⟨
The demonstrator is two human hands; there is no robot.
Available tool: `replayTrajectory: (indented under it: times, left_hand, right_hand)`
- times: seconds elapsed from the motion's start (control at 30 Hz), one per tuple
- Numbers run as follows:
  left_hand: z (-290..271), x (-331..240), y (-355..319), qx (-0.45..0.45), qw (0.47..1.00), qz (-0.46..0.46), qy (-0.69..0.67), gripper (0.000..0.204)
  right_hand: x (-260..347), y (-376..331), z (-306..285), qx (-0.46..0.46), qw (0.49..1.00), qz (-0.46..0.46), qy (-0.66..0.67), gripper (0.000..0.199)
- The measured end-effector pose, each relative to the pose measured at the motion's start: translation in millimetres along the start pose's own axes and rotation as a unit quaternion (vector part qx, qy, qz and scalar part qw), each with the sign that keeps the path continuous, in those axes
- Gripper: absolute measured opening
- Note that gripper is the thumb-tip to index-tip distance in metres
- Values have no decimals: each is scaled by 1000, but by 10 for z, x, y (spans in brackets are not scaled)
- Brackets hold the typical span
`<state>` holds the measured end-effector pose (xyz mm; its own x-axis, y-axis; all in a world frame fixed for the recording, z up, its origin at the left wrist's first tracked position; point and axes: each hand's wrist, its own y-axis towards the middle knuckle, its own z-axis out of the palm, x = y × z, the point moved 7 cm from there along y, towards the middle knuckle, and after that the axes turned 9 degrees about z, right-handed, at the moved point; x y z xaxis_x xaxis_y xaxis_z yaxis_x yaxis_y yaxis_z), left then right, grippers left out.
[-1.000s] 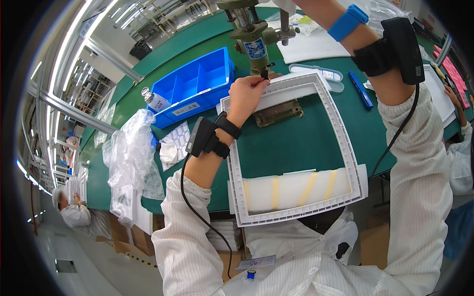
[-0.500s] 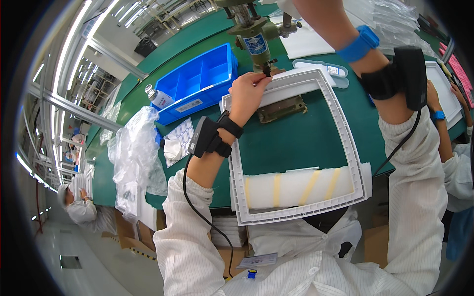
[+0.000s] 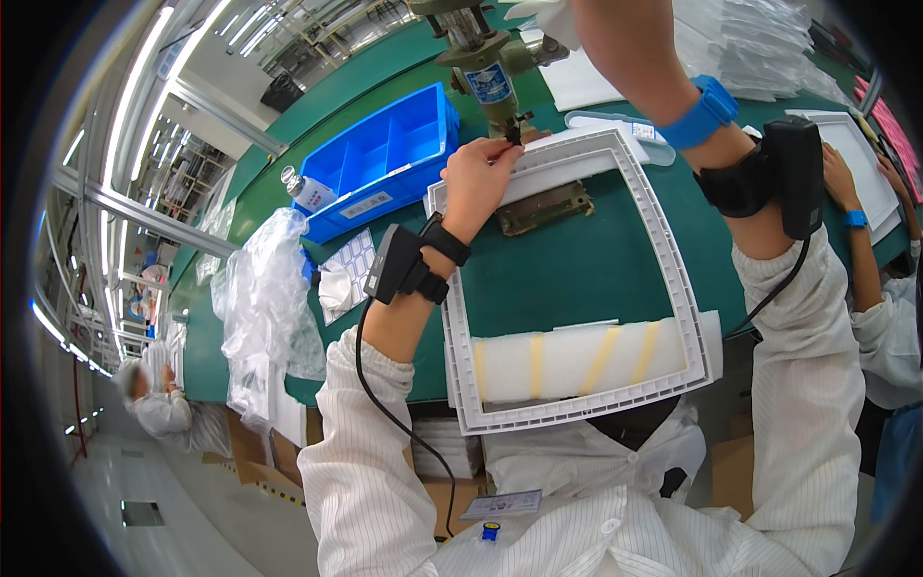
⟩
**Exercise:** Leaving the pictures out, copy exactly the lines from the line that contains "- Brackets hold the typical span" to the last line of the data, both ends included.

**Response area:**
- Brackets hold the typical span
`<state>` holds the measured end-effector pose (xyz mm; its own x-axis, y-axis; all in a world frame fixed for the recording, z up, its origin at the left wrist's first tracked position; point and axes: each hand's wrist, its own y-axis towards the middle knuckle, its own z-axis out of the palm, x = y × z, the point moved 7 cm from there along y, towards the middle knuckle, and after that the axes turned 9 degrees about z, right-handed, at the moved point; x y z xaxis_x xaxis_y xaxis_z yaxis_x yaxis_y yaxis_z), left then right, grippers left out.
[-1.000s] 
[-0.500s] 
[+0.000s] 

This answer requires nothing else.